The fist moved from his chest to his gut, his stomach going wobbly. “Are you saying-”
“They were looking for something. Whoever they were.”
He realized his mouth was open, and closed it. “It was probably just someone robbing the place.” He saw her uncertainty, kept talking. “Looking for jewelry, money, that kind of thing.”
“They didn’t take the TV, the-”
“They didn’t take it yet. You probably startled them.”
She started to protest, then stopped as footsteps came down the hall. A cop, tall and barrel-chested in his bulletproof vest. “Are you the husband?”
“Yes. Tom Reed.” He put his hand out.
“Al Abramson.” The cop shook hands, then rested his right on the butt of his gun and turned to Anna. “Ma’am, we’ve checked the whole place, including your apartment and the basement. There’s n
obody here.”
She sighed. “Thank God.”
“Any idea who would have done this?”
“No,” she said. “Tom?”
He shook his head.
“Well,” Abramson said, “the way they went through everything, I’d guess it was junkies. They hit the medicine cabinet too. Pretty common. Get strung out, need a fix, they’ll try anything. I wouldn’t worry about them coming back.”
“What about the…” Anna hesitated, then pointed toward the bathroom.
Abramson shook his head. “These guys are animals. At least they used the toilet.
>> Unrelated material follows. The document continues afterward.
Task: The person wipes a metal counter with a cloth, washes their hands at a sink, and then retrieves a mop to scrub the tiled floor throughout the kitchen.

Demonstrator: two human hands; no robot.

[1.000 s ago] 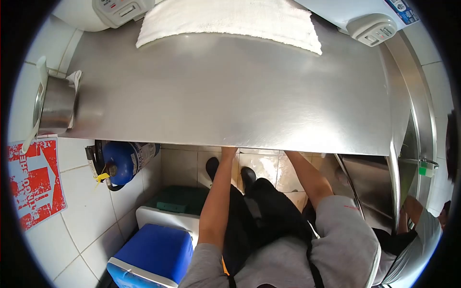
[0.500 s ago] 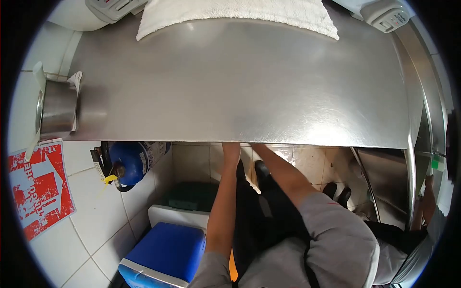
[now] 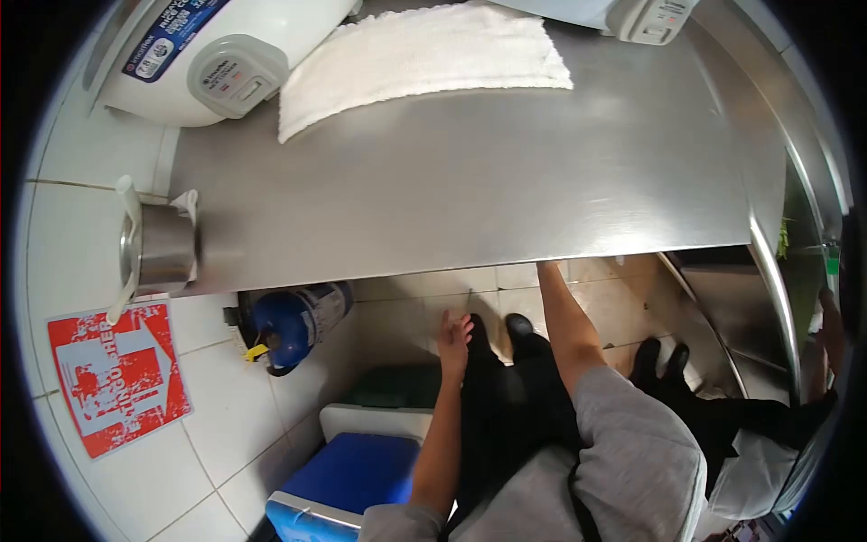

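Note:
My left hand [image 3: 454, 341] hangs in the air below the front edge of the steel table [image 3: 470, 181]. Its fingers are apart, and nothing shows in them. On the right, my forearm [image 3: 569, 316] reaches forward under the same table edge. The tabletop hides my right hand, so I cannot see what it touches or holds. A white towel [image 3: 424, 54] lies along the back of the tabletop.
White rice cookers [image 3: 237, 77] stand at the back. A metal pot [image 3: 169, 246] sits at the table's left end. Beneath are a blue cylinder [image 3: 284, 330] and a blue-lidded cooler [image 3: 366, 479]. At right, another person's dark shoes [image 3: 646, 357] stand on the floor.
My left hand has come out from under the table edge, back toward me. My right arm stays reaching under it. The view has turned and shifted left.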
I’ve seen places they did it right on the living room carpet.” His radio chirped, and he said, “Excuse me a moment,” then stepped down the hall and answered it.
“Did what?” Tom cocked his head at Anna.
“Uh,” she said. “You don’t want to know.”
“Are you sure you’re okay?”
“Yeah. Just shaken up.”
He hugged her again, wrapped his arms around her, the smell of her filling his nostrils. “Anna, maybe we should tell them-”
“No.”
“I’m just saying.”
“No.” She pulled away. “That’s our child. I’m not giving it up, not without a reason.”
He was saved from replying by Abramson’s return. “Sorry about that, folks. I didn’t realize, I guess you had an incident here the other night?”
“Yes,” Tom said. “Our tenant died. This was his apartment.”
The cop nodded, not overly interested. “Well, that was my dispatcher, wanting to let me know a detective was on the way. Guy named Halden?”
“We met him that night. But he’s a homicide detective, right? Why is he coming?”
Abramson shrugged. “Have to ask him. Meanwhile, you want to take a look around, see if anything in particular is missing? I need to know for the report.”